All in all, Black Hills is clearly looking to change with the times. But it is doing so in a slow and steady fashion. That may not be a happy medium for environmentalists, but it is a very appropriate approach from a business perspective for a conservatively run utility. That's doubly true when a company is looking to protect a nearly 50-year record of annual dividend increases.
Where to from here
Which leads to a look at the future. Black Hills' payout ratio is projected to be a reasonable 58% in 2019. Although up from around 50% in 2015, it's still well below the average for some of the largest names in the industry, which is closer to 70%. In fact a few of the industry giants, notably including Duke, Dominion, and Southern, are well above that average. In the end, Black Hills may be small, but its dividend appears to be well covered and there's little reason to expect that to change. (Which is one key reason why it has historically had a lower yield than these industry giants.)
Helping backstop the dividend's safety is the company's investment grade balance sheet. Digging into that a little bit, the company estimates that its net debt to capitalization was around 58% at the end of the first quarter, down from 64% a year ago. Meanwhile, it has used less than a third of its $750 million bank credit line -- which can be expanded up to $1 billion if needed. All in all, there's no particular reason to be concerned about Black Hills' financial condition.
Which is good news, because the company has plans to spend $2.8 billion between 2019 and 2025 on capital growth projects. Around 90% of that spending is going toward regulated utilities, where the investment will help Black Hills get customer rate increases approved by the government. And the $2.8 billion currently in the plan could rise over time, as the company expects to find additional opportunities for spending between 2020 and 2025. All of that spending will, in the end, help to keep the dividend heading higher.
Keep an eye on this small fry
Black Hills may not be a giant utility, but it appears to have what it takes to keep rewarding investors with dividend hikes -- just as it has for nearly five decades. A strong balance sheet, a reasonable payout ratio, and $2.8 billion in capital spending plans should allow it to keep hiking its dividend in the mid-single digit range, just as it has been doing for the past few years.

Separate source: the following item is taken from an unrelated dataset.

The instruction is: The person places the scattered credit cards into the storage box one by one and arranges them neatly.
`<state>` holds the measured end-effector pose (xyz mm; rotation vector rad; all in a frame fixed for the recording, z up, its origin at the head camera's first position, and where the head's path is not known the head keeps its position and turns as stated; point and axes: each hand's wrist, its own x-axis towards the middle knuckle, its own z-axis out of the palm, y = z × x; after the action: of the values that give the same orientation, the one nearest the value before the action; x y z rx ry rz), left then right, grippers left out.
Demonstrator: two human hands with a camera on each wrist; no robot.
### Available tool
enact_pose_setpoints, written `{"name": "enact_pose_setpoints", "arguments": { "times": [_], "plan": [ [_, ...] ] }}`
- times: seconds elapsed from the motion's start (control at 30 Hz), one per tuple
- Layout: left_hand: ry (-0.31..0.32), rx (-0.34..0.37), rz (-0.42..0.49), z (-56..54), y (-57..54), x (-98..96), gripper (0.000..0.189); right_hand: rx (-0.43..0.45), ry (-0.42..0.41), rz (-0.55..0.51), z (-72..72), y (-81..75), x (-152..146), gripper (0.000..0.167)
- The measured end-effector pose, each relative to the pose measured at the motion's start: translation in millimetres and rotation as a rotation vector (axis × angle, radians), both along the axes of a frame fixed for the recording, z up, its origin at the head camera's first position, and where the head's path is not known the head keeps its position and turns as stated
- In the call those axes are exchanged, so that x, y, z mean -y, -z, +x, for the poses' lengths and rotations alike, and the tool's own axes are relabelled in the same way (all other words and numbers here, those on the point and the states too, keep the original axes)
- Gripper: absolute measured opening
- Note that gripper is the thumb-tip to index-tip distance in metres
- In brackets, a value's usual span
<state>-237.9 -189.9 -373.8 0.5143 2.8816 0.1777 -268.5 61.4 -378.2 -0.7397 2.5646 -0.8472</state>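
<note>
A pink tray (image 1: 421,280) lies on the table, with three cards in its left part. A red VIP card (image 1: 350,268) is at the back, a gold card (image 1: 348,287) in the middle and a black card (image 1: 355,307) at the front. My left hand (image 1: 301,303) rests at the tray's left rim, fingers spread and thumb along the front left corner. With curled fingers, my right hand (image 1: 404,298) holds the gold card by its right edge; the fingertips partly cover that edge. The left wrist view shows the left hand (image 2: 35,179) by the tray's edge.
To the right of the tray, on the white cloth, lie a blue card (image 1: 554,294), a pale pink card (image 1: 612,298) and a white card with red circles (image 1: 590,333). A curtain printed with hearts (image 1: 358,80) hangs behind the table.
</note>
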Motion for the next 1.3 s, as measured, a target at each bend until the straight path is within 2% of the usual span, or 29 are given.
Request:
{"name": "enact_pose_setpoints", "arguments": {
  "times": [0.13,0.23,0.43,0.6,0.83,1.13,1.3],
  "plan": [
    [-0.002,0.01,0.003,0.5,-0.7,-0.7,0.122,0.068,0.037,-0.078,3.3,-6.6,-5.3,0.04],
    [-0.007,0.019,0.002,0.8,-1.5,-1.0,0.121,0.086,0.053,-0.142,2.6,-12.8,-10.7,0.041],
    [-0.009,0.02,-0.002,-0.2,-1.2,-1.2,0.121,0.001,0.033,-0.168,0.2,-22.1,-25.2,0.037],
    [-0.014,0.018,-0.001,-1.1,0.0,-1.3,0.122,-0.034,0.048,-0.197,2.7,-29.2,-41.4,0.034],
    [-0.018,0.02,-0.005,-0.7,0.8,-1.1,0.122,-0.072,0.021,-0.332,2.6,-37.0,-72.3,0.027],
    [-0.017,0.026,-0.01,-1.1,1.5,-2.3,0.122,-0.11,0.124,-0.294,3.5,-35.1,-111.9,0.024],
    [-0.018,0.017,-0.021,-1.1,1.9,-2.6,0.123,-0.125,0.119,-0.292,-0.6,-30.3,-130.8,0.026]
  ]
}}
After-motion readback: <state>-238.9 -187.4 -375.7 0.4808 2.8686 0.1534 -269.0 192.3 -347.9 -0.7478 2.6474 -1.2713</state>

The problem with buying the utility today is that it appears to be a little pricey, with a big stock advance since early 2018 driving the yield down from 3.6% to around 2.6%. But the entire utility sector has seen a notable rally, so this isn't exactly unique to Black Hills. Investors who bought the company for its dividend and dividend growth prospects should likely stick around. Those interested in a new position, meanwhile, would be better off keeping it on their watch list for now. Investor sentiment will eventually turn and make Black Hills a dividend growth bargain again. And it looks like this utility small fry is worth the wait.